**PROMPT**
In the listing that follows, count each line where the word "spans" appears; write nothing but the count.

##### TASK MATERIAL #####

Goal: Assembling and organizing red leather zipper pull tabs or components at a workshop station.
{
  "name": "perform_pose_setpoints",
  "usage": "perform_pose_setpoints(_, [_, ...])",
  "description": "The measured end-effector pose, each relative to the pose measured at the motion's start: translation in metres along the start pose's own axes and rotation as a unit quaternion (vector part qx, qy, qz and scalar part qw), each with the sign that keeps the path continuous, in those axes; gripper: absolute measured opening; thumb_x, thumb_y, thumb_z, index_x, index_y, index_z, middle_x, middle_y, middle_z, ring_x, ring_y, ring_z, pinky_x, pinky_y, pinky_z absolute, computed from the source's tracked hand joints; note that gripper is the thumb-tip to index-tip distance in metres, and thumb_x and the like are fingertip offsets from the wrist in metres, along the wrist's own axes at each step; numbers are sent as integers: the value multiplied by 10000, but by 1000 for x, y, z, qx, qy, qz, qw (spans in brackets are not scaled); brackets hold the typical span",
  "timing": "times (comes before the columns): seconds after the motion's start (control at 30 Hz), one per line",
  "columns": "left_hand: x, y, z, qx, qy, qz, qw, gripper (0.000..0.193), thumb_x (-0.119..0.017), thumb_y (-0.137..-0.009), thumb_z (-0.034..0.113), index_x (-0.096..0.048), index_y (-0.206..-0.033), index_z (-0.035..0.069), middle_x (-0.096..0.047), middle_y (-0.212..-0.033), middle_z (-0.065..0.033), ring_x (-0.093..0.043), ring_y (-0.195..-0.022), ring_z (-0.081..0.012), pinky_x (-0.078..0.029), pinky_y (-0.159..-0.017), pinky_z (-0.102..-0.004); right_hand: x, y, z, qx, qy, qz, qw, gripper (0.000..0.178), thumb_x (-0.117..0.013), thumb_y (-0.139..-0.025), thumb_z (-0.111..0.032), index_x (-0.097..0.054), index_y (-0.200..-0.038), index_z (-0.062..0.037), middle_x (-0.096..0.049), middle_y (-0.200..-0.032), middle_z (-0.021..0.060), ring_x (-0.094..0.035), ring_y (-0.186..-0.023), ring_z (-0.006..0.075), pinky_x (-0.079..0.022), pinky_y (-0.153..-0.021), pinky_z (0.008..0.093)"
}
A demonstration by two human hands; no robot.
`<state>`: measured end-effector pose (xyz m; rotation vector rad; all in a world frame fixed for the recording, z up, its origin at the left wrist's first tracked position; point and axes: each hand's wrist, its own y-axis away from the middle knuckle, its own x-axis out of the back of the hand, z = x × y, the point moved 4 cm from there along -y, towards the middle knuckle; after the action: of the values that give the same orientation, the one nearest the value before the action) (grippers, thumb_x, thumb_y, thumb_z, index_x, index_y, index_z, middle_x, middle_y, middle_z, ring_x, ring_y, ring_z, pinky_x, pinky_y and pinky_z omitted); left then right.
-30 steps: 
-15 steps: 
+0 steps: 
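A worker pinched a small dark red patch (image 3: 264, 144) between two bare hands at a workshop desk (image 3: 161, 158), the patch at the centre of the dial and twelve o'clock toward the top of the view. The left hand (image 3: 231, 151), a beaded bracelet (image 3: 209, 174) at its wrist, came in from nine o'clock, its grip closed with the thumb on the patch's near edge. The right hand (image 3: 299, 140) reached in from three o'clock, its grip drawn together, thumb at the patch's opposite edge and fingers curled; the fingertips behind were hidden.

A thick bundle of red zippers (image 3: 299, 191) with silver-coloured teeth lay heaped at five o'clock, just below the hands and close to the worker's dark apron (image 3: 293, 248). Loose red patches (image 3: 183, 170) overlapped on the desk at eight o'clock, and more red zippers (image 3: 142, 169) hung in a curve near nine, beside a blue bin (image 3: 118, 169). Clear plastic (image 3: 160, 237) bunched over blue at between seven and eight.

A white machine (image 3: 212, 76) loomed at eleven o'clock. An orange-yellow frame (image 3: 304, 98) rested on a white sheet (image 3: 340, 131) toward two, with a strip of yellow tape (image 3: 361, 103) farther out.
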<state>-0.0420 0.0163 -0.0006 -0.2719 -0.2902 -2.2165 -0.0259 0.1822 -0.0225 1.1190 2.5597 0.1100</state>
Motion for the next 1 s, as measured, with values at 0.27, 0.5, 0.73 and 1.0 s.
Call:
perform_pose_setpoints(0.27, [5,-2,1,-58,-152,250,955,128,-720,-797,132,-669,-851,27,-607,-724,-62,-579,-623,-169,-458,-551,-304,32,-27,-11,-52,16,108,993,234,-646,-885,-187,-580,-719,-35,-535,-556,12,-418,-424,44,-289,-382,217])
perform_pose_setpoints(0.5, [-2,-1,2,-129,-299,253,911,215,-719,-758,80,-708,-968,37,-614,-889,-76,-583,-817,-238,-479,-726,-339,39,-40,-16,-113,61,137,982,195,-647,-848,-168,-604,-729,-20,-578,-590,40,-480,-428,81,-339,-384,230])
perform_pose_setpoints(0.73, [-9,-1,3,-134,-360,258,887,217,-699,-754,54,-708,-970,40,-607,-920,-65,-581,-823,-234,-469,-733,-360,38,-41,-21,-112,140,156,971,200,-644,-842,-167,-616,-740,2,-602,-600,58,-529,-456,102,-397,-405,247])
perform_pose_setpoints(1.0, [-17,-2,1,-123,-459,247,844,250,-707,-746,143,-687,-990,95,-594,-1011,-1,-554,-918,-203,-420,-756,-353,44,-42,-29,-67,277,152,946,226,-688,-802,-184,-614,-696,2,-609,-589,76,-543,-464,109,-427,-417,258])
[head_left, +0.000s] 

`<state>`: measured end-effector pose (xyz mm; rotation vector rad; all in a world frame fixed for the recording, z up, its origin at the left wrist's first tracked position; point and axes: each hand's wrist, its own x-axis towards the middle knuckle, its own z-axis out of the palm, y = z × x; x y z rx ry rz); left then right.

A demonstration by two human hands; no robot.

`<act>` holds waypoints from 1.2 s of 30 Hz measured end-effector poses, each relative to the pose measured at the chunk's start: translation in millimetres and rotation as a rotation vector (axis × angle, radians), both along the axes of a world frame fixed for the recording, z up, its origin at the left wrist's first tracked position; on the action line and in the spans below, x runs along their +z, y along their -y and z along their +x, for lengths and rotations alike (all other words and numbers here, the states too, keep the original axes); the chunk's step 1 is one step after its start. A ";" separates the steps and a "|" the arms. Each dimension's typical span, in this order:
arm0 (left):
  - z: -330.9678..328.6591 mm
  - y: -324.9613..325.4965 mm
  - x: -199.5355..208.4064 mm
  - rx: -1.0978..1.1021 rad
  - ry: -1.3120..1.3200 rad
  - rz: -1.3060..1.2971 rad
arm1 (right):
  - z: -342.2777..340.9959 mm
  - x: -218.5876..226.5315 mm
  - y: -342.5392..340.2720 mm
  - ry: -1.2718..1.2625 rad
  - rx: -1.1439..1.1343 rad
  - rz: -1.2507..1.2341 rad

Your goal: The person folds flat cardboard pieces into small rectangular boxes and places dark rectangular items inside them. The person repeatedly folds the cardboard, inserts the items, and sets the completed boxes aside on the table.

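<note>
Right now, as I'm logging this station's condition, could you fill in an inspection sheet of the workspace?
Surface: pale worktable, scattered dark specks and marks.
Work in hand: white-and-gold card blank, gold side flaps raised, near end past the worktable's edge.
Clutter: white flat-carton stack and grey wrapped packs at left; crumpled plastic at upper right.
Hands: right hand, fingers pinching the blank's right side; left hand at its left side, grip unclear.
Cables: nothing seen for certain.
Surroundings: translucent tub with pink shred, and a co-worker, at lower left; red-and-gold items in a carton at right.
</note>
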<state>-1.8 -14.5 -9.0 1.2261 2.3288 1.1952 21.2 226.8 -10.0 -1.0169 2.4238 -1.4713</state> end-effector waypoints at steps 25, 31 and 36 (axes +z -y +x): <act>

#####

**TASK ANSWER**
2